Print, in exact form, the lines below from the one containing "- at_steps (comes" through the one containing "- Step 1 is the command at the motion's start", and omit all others.

Data section |

_ _ _ _

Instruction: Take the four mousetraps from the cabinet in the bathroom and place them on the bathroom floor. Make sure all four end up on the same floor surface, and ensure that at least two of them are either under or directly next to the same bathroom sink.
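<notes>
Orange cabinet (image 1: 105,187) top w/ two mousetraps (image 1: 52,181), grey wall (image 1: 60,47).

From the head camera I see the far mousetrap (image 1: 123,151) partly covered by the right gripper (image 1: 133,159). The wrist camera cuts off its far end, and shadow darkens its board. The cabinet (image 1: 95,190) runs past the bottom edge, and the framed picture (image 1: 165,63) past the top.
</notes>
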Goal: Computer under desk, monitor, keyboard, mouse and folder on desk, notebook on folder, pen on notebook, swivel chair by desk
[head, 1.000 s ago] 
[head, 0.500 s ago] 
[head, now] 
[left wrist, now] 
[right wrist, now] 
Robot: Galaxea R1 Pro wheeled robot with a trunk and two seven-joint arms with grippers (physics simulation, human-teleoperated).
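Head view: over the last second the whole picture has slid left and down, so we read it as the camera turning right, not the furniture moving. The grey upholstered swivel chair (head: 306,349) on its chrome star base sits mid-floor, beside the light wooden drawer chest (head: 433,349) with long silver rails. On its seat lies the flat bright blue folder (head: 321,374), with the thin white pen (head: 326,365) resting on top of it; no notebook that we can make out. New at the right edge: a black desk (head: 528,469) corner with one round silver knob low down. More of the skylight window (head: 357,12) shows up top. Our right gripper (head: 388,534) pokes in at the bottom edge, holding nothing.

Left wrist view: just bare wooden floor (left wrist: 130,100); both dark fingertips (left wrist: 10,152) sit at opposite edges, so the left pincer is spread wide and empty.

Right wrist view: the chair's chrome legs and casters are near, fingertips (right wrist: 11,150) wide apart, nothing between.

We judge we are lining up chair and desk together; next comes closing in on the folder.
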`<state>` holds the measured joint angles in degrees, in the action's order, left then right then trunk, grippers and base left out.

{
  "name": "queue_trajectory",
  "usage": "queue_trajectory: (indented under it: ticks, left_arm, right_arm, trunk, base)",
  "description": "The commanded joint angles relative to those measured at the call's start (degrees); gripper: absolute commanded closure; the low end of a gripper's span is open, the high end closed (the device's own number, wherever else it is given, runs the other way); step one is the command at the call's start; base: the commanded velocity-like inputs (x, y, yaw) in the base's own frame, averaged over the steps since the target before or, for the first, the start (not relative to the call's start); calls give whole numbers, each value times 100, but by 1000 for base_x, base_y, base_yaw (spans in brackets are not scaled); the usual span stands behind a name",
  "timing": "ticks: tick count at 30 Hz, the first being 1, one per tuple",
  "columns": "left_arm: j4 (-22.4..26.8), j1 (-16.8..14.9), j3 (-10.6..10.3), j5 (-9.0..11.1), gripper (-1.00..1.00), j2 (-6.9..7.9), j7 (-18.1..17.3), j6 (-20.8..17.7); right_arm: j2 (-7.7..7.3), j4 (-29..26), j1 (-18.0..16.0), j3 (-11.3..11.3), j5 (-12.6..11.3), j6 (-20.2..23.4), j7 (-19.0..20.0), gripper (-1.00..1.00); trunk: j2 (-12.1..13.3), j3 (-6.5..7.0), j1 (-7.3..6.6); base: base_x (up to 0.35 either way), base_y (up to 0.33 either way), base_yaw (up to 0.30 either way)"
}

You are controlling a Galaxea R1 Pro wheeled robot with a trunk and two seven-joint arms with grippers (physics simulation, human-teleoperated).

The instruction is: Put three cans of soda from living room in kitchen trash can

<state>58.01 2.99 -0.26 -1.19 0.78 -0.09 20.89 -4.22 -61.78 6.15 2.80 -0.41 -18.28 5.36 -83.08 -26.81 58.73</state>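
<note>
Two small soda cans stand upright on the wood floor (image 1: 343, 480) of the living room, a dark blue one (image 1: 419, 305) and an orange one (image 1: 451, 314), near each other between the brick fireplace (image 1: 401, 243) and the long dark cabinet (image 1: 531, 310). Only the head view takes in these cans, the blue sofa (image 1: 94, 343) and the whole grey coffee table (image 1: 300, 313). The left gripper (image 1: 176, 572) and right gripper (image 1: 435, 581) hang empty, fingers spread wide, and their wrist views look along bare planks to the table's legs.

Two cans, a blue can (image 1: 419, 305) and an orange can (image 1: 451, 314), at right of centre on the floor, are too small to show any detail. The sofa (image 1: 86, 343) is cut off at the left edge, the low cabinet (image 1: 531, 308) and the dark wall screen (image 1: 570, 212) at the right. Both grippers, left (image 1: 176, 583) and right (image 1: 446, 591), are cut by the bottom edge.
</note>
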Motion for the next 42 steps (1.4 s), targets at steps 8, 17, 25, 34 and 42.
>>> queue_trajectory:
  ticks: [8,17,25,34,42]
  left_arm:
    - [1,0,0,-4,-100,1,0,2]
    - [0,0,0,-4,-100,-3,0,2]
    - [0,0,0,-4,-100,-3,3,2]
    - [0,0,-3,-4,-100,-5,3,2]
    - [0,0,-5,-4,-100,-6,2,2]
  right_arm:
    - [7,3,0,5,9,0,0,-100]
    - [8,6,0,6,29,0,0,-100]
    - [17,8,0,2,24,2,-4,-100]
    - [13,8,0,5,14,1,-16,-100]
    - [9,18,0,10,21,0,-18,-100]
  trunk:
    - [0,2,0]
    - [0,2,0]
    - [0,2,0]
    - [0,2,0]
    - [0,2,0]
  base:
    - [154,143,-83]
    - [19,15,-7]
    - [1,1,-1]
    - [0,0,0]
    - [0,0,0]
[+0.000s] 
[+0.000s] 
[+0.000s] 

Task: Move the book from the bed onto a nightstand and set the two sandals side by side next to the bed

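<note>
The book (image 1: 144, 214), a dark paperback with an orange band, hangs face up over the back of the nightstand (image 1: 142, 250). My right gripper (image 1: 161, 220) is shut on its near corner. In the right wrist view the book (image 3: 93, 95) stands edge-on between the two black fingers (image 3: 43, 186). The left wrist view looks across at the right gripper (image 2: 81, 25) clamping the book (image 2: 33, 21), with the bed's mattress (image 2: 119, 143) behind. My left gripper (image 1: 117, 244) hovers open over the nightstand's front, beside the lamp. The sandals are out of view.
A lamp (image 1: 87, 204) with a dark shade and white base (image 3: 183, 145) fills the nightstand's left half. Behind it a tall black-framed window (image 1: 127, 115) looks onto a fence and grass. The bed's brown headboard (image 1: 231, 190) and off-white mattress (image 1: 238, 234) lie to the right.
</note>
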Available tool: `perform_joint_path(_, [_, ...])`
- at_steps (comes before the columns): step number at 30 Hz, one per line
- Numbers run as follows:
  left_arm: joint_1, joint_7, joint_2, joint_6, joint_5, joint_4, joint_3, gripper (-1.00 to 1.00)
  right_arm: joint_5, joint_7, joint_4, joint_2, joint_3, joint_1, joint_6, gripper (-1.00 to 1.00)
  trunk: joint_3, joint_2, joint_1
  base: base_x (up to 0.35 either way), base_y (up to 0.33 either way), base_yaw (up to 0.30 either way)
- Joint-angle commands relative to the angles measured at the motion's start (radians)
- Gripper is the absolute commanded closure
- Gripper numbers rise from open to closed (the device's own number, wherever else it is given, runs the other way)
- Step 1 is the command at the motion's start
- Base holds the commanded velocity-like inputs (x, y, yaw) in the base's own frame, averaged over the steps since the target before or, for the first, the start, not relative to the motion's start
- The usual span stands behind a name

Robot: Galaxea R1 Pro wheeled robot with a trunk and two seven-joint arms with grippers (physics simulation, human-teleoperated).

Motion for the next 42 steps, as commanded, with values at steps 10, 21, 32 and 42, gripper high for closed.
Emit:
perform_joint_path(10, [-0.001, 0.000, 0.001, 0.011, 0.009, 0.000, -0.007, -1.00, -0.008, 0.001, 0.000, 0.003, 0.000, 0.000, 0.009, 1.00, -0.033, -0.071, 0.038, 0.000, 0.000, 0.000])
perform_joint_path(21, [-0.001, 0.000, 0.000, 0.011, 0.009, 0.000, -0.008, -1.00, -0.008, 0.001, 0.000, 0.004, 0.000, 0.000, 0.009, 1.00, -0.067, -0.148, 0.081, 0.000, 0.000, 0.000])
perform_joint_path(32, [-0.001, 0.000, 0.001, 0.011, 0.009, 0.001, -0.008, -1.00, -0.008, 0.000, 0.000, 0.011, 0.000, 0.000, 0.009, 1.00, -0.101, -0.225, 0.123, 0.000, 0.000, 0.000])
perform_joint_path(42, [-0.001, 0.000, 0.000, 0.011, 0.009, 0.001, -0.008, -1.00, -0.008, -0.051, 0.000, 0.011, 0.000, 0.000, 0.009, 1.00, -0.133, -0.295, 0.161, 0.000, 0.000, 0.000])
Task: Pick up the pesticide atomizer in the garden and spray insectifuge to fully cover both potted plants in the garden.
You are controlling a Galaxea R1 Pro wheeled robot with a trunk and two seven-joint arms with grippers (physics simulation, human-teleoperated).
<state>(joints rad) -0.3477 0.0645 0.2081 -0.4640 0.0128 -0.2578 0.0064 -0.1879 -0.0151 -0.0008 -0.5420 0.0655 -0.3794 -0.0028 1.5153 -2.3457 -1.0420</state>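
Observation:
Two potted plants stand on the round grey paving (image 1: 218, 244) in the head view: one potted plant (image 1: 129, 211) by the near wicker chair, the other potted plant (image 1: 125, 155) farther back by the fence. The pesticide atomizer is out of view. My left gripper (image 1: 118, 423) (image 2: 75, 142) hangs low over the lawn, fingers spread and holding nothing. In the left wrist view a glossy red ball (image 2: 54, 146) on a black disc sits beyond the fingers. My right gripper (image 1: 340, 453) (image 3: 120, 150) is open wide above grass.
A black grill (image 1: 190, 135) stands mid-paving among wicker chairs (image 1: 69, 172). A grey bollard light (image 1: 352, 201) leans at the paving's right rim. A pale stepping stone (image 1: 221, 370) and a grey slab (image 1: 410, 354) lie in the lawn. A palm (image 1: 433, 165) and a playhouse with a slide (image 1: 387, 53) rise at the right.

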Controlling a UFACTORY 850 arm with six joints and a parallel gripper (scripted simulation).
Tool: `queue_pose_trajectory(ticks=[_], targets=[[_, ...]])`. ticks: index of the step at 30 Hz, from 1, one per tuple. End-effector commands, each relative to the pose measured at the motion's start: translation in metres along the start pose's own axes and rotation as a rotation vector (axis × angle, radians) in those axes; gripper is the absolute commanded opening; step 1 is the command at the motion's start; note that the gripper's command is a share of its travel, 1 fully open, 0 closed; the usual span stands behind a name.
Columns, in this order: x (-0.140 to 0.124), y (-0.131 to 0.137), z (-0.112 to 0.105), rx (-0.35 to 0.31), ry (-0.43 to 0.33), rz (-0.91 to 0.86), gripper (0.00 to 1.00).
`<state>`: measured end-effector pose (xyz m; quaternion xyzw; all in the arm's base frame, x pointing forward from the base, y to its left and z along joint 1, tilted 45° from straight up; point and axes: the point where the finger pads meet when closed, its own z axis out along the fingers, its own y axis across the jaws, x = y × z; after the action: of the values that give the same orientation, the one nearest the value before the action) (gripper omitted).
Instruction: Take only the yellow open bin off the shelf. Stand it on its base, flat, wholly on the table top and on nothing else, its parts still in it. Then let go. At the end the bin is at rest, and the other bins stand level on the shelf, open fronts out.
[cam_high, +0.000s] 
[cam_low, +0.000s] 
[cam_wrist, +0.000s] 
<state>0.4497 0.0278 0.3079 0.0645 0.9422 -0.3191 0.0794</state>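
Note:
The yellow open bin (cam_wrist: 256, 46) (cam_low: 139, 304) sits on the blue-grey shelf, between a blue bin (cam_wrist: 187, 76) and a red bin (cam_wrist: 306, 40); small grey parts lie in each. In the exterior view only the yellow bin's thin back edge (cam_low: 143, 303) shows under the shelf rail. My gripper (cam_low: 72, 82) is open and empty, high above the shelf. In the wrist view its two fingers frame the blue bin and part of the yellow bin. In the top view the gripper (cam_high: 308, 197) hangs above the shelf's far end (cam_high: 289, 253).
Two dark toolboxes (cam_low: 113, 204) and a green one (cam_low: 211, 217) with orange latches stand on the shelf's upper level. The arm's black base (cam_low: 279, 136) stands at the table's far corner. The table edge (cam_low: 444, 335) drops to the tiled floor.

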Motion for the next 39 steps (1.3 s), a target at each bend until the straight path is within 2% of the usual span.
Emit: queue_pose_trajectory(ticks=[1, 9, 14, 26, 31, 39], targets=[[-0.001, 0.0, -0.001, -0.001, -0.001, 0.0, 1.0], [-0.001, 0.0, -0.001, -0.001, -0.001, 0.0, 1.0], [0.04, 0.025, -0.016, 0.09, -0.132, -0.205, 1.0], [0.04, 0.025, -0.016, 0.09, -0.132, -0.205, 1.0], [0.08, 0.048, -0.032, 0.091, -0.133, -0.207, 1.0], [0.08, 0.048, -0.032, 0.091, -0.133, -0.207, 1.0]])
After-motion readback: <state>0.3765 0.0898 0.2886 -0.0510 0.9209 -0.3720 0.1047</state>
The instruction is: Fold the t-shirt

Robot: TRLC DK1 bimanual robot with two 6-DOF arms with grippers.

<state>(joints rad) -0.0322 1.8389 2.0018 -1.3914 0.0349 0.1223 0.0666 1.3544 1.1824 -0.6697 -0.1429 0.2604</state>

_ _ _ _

Problem solution |
- at_steps (comes before the columns): step number at 30 Hz, one per line
- Numbers run as follows:
  left_arm: joint_1, joint_7, joint_2, joint_6, joint_5, joint_4, joint_3, gripper (-1.00 to 1.00)
  right_arm: joint_5, joint_7, joint_4, joint_2, joint_3, joint_1, joint_6, gripper (-1.00 to 1.00)
  trunk: joint_3, joint_2, joint_1
  base: base_x (up to 0.35 either way), base_y (up to 0.33 either way), base_yaw (up to 0.30 either way)
- Joint-angle commands relative to the angles measured at the motion's start (radians)
- Gripper is the absolute commanded closure
- Gripper numbers rise from open to closed (the device's own number, wherever else it is given, runs the other way)
- Step 1 is the command at the motion's start

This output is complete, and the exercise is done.